ASSIGNMENT — Without the pictures, write the listing out again exactly as it appears.

SUPPLIED MATERIAL —
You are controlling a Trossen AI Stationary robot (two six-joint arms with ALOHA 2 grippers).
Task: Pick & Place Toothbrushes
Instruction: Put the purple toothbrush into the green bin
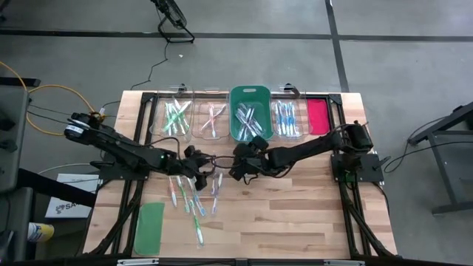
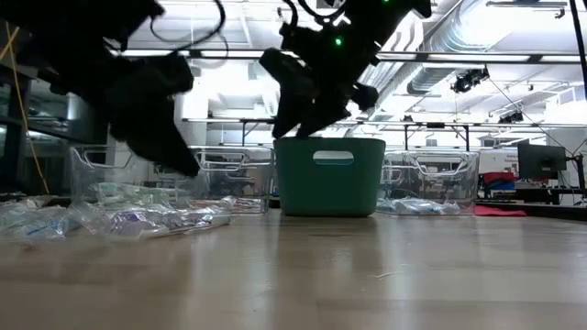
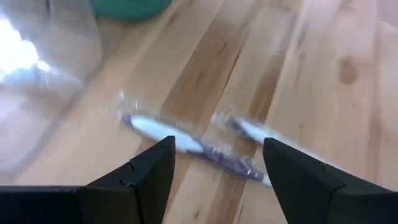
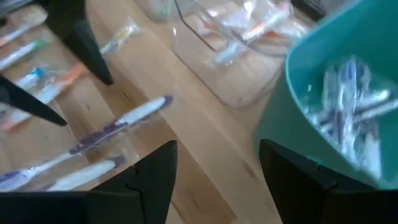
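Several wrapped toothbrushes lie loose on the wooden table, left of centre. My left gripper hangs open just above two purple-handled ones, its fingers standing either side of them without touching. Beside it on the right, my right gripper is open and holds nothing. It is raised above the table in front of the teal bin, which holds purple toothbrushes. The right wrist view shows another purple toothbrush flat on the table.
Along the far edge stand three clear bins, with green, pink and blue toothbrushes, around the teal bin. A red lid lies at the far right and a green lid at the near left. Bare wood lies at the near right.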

YOUR RESPONSE —
You are controlling a Trossen AI Stationary robot (two six-joint arms with ALOHA 2 grippers).
Task: Pick & Place Toothbrushes
Instruction: Put the purple toothbrush into the green bin
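Several wrapped toothbrushes lie loose on the wooden table, left of centre. My left gripper hangs open just above two purple-handled ones, its fingers standing either side of them without touching. Beside it on the right, my right gripper is open and holds nothing. It is raised above the table in front of the teal bin, which holds purple toothbrushes. The right wrist view shows another purple toothbrush flat on the table.
Along the far edge stand three clear bins, with green, pink and blue toothbrushes, around the teal bin. A red lid lies at the far right and a green lid at the near left. Bare wood lies at the near right.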

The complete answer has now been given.